Segment Open

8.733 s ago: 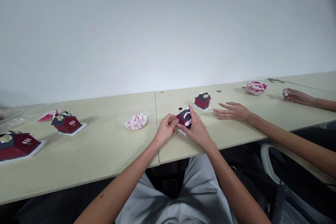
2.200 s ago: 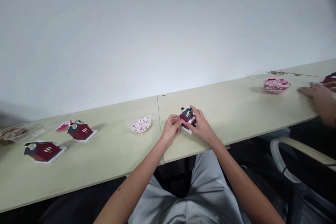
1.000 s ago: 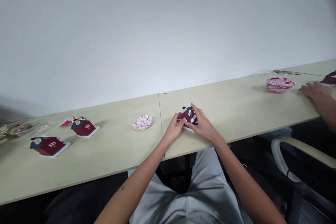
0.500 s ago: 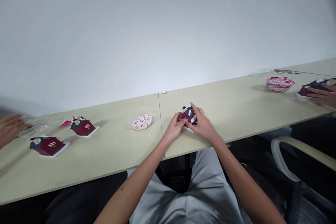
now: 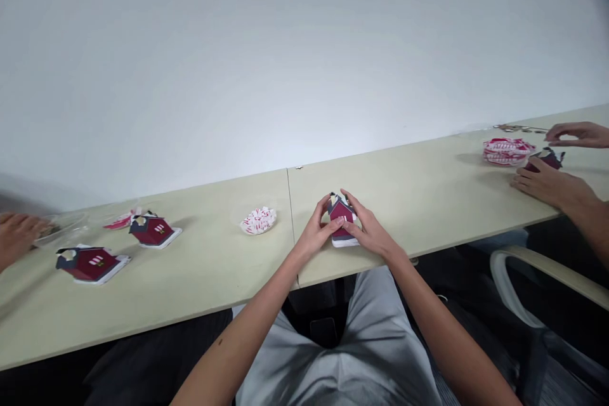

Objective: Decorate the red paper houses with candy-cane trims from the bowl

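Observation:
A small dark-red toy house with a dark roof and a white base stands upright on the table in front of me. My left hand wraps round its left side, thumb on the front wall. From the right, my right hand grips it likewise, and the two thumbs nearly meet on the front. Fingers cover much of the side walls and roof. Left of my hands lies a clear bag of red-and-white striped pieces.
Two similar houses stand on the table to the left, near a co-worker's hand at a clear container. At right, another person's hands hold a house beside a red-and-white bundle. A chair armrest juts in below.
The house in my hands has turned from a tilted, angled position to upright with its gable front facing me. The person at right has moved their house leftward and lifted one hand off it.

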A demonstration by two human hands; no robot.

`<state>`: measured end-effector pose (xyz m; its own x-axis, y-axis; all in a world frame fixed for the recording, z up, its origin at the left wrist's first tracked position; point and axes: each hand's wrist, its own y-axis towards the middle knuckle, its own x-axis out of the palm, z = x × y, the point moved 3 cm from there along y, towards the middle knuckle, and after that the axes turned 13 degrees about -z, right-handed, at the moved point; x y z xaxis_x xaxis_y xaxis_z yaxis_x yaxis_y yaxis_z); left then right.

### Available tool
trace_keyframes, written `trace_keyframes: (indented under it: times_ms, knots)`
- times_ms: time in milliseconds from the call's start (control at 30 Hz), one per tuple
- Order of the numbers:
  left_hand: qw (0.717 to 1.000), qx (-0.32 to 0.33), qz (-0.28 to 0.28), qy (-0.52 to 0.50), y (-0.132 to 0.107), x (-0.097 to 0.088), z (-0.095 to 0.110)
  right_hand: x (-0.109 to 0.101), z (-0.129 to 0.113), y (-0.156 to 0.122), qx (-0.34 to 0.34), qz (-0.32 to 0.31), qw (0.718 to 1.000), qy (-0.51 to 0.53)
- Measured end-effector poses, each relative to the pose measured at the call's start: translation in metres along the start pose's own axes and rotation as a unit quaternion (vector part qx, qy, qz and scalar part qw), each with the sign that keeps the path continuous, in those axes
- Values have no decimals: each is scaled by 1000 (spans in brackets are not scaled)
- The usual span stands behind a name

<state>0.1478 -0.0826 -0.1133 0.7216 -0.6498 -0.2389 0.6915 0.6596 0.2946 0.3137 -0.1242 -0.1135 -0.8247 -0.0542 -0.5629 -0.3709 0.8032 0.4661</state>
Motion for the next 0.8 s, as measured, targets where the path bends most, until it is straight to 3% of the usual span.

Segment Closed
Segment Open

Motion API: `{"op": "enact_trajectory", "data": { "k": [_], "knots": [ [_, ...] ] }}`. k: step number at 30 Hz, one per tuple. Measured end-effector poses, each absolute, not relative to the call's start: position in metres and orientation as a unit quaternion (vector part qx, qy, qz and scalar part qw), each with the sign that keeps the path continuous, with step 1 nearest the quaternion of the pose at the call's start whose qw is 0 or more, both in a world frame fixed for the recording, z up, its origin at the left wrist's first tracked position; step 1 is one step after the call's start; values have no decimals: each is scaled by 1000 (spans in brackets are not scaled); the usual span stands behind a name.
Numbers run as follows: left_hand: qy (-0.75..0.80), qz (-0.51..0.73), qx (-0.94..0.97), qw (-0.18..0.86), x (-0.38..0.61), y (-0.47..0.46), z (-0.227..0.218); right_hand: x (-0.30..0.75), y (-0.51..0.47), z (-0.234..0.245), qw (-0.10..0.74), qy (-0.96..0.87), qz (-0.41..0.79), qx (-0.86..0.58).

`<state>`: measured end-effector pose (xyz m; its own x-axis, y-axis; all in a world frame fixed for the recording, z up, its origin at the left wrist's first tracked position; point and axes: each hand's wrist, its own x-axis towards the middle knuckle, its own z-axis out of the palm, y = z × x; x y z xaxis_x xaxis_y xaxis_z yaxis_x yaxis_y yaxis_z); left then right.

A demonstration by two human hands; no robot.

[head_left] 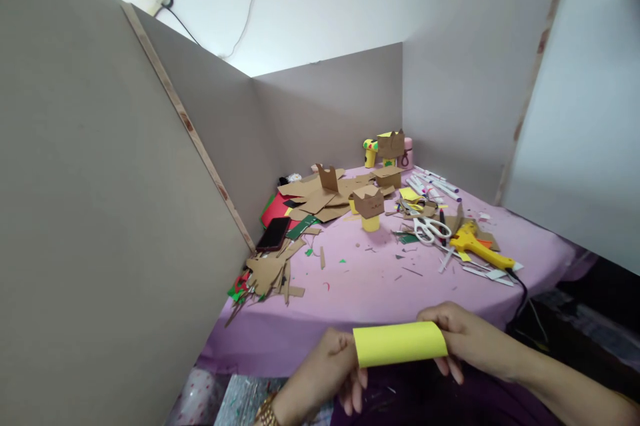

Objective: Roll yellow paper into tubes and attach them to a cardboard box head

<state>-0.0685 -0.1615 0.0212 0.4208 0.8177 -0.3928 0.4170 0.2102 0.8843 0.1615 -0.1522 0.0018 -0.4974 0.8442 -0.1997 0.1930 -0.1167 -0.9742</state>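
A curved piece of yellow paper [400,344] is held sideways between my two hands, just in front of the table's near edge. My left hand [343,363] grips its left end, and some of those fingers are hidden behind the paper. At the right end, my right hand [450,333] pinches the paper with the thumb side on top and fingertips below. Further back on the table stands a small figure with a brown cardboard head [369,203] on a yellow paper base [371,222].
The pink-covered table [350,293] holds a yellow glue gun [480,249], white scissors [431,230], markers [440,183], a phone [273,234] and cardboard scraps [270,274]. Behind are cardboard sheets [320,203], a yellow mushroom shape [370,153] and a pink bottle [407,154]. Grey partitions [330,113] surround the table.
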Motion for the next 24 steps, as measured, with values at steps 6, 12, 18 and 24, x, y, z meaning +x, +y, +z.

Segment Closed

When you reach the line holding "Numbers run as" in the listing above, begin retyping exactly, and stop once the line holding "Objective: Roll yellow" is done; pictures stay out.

- **RESULT**
Numbers run as follows: left_hand: qy (-0.75..0.80), qz (-0.51..0.73), qx (-0.94..0.97), qw (-0.18..0.86), x (-0.38..0.61), y (-0.47..0.46), z (-0.227..0.218); right_hand: x (-0.30..0.75), y (-0.51..0.47), z (-0.234..0.245), qw (-0.10..0.74), qy (-0.96..0.87), qz (-0.41..0.79), qx (-0.86..0.58).

`<state>`: measured end-effector pose (xyz m; its own x-axis, y-axis; all in a world frame fixed for the recording, z up, its origin at the left wrist's first tracked position; point and axes: each hand's wrist, its own x-axis towards the middle knuckle, its own z-axis out of the palm, y = z × x; x y z xaxis_x xaxis_y xaxis_z yaxis_x yaxis_y yaxis_z); left then right.

A demonstration by two human hands; no robot.

[head_left] 

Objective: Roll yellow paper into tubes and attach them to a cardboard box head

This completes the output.